En este bloque, comentarios críticos provenientes de la audiencia enfatizaron que la revolución no logró formar una cultura democrática liberal, entendida como respeto al Estado de derecho, a las libertades individuales, a la institucionalidad y a los derechos del otro. La inclusión social promovida por el 52 convivió, desde sus orígenes, con prácticas políticas autoritarias.

Costos y beneficios del proceso

La discusión avanzó hacia una evaluación más directa de los costos y beneficios de las principales reformas del 52. En consonancia con los análisis recogidos en el libro, los panelistas coincidieron en que la nacionalización de las minas, la reforma agraria y la reforma educativa fueron pilares del proyecto revolucionario, pero también sus principales problemas tanto en las prácticas políticas ya mencionadas como por los bajos resultados económicos y productivos.

Se recordó que la nacionalización derivó en procesos de desinstitucionalización y pérdida de eficiencia y productividad, mientras que la reforma agraria, aunque decisiva para desmontar el pongueaje y reconocer derechos, tuvo altos costos económicos.
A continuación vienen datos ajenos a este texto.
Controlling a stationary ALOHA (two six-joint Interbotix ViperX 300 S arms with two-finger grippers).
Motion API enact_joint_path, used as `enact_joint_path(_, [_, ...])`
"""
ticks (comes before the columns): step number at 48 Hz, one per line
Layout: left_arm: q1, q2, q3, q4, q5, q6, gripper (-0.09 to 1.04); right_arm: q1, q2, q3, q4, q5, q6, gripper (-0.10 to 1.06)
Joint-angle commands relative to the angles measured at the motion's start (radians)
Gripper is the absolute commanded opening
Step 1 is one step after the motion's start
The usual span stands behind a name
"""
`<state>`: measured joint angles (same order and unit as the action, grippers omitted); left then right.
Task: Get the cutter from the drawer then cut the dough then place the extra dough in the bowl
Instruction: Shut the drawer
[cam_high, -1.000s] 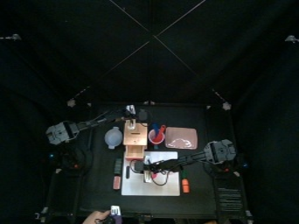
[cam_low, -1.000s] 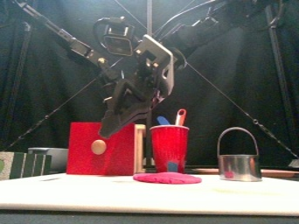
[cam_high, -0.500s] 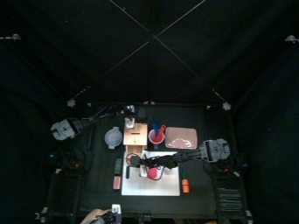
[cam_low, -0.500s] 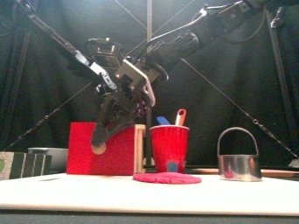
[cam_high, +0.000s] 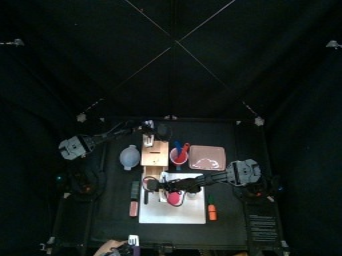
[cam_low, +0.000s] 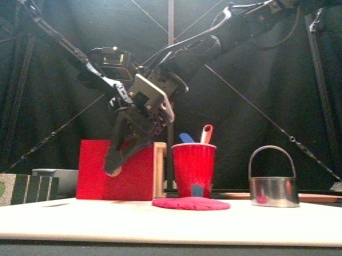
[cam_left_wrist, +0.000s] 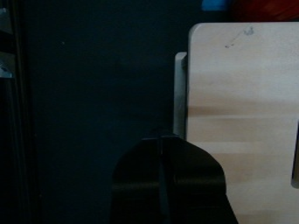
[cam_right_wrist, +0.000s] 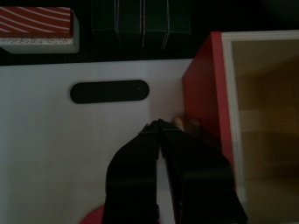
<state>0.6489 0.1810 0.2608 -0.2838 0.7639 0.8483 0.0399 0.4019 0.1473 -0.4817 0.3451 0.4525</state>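
Observation:
The pale wooden box (cam_high: 154, 160) with its red drawer front (cam_low: 100, 172) stands at the back left of the white cutting board (cam_high: 187, 210). My right gripper (cam_right_wrist: 158, 129) is shut, its tips right beside the drawer knob (cam_right_wrist: 183, 125); it hangs before the drawer front (cam_low: 120, 160). A flat pink dough disc (cam_low: 191, 204) lies on the board, and the metal cutter (cam_low: 274, 182) stands to its right. My left gripper (cam_left_wrist: 170, 140) is shut over the edge of the box top (cam_left_wrist: 246, 96). The blue-grey bowl (cam_high: 130, 157) sits left of the box.
A red cup with two toy knives (cam_low: 195, 165) stands behind the dough, and the pink tray (cam_high: 209, 155) lies at the back right. Green sushi blocks (cam_low: 20, 188) and a red-striped toy (cam_right_wrist: 41, 19) lie left of the box.
My right gripper has swung down and left from above the dough to the drawer front, now covering the knob in the front view. The left arm has barely moved.

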Motion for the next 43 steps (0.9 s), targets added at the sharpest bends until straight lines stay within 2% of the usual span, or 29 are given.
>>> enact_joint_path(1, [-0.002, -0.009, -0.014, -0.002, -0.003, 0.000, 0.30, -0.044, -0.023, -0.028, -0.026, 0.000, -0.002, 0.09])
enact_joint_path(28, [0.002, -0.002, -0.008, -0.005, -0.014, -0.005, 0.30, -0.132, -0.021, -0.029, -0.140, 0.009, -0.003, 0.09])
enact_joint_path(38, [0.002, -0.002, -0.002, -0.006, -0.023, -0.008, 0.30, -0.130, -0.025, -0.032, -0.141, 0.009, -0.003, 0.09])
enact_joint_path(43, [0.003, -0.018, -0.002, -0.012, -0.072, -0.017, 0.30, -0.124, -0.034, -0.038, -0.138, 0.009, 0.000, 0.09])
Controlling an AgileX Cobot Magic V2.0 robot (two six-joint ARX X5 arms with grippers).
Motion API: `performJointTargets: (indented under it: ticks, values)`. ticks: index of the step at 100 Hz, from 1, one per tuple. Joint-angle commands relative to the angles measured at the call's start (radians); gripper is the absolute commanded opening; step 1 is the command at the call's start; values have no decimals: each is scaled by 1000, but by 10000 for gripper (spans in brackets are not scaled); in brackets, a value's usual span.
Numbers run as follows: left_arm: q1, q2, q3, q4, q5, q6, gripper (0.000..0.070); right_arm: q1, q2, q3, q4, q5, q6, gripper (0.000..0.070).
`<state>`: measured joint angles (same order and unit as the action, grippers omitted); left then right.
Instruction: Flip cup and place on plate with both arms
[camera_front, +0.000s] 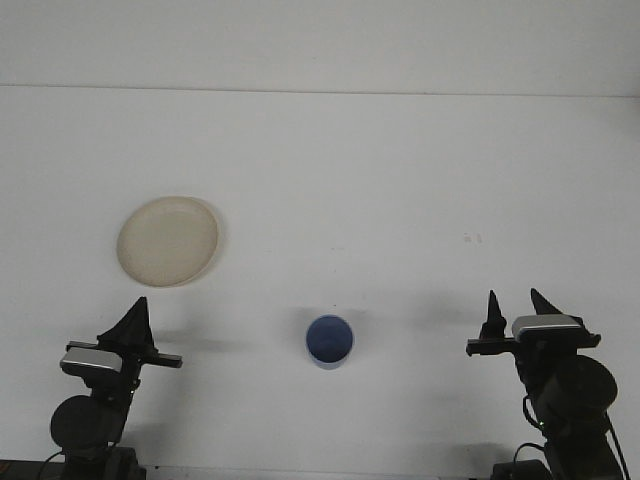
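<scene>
So the blue cup (329, 341) was sitting on the white desk (380, 180), roughly midway between the two arms and about level with their tips. You could look straight down onto a flat blue round top with a paler rim around it, but I honestly couldn't tell from that angle whether it was mouth-up or bottom-up.

The left gripper (136, 318) was parked low at the near edge, well to the left of the cup. Its jaws came together into one dark point, so they looked closed with nothing in them. The cream plate (168, 241) lay on the desk just beyond that point and a touch to its right, well apart from the cup and up-left of it.

The right gripper (516, 312) was on the other side, also low and near the edge, well to the right of the cup. Its jaws stood apart as two separate black prongs with a clear gap of white desk showing between them, holding nothing. A couple of tiny dark specks (472, 238) sat on the desk beyond those jaws, slightly to their left.

Neither arm was touching the cup or the plate.
</scene>
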<state>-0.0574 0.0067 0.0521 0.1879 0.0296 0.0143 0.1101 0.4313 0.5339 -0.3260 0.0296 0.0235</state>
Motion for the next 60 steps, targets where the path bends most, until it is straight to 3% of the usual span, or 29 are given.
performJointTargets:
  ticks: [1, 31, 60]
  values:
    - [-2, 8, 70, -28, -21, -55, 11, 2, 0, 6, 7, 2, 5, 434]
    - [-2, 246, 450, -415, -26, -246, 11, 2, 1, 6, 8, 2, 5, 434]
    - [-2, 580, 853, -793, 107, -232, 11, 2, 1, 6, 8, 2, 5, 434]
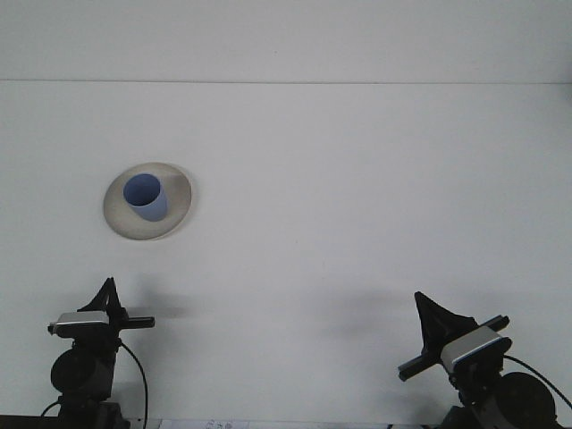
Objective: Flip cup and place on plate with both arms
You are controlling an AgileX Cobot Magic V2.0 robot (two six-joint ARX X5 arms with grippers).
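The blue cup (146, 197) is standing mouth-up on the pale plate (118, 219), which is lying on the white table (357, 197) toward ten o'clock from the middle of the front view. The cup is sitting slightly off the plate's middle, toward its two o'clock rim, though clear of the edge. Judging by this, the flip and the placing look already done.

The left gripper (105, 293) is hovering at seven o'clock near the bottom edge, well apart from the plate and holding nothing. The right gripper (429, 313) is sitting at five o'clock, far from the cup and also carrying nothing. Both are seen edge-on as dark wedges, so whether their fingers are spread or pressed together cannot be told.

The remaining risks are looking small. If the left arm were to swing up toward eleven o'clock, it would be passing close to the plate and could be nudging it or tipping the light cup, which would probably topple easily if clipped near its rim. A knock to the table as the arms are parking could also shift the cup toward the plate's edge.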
Calla introdujo además una reflexión autocrítica sobre el estatismo como herencia del 52, diferenciándolo de la idea romántica de nacionalización y subrayando los riesgos de un Estado que asume el control directo de la economía sin capacidades institucionales adecuadas.

Los aportes de la audiencia plantearon que la revolución cambió a los administradores del poder, pero generó una burocratización que limitó la construcción de una economía dinámica, reduciendo el ritmo del desarrollo.

Consideraciones generales

El conversatorio concluyó destacando que la Revolución de 1952 sigue siendo una clave interpretativa indispensable para comprender la Bolivia contemporánea. Los panelistas coincidieron en que sus huellas atraviesan procesos posteriores, incluido el ciclo del MAS, aunque con diferencias sustantivas entre el nacionalismo revolucionario integrador del 52 y expresiones posteriores de fragmentación política y divisiones conflictivas.

Lejos de sacralizar o negar el proceso, el diálogo reafirmó la necesidad de repensar críticamente el pasado para proyectar el futuro. El 52 dejó una sociedad más inclusiva y mestiza, pero también una cultura política tensionada entre democracia y autoritarismo, redistribuyó recursos pero afectó la propiedad y frenó el desarrollo productivo. Comprender esa ambivalencia –coincidieron los oradores– es fundamental para enfrentar los desafíos democráticos que Bolivia tiene por delante.